• **WORK TASK**
Output the entire listing without altering anything.

• **INFORMATION PROVIDED**
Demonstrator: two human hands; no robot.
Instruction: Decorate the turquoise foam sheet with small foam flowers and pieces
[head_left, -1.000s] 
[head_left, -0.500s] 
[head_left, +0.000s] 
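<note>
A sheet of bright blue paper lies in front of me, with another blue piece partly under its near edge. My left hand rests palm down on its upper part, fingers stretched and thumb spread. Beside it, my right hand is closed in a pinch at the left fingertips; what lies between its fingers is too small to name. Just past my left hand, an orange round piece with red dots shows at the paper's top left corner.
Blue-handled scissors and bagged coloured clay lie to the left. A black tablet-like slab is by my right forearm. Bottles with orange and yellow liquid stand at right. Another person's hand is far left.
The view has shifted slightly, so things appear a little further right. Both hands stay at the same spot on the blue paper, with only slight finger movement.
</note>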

• **ANSWER TO THE EXERCISE**
Demonstrator: two human hands; no robot.
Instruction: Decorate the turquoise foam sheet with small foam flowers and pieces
[head_left, -1.000s] 
[head_left, -0.500s] 
[head_left, +0.000s] 
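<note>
A sheet of bright blue paper lies in front of me, with another blue piece partly under its near edge. My left hand rests palm down on its upper part, fingers stretched and thumb spread. Beside it, my right hand is closed in a pinch at the left fingertips; what lies between its fingers is too small to name. Just past my left hand, an orange round piece with red dots shows at the paper's top left corner.
Blue-handled scissors and bagged coloured clay lie to the left. A black tablet-like slab is by my right forearm. Bottles with orange and yellow liquid stand at right. Another person's hand is far left.
The view has shifted slightly, so things appear a little further right. Both hands stay at the same spot on the blue paper, with only slight finger movement.
</note>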

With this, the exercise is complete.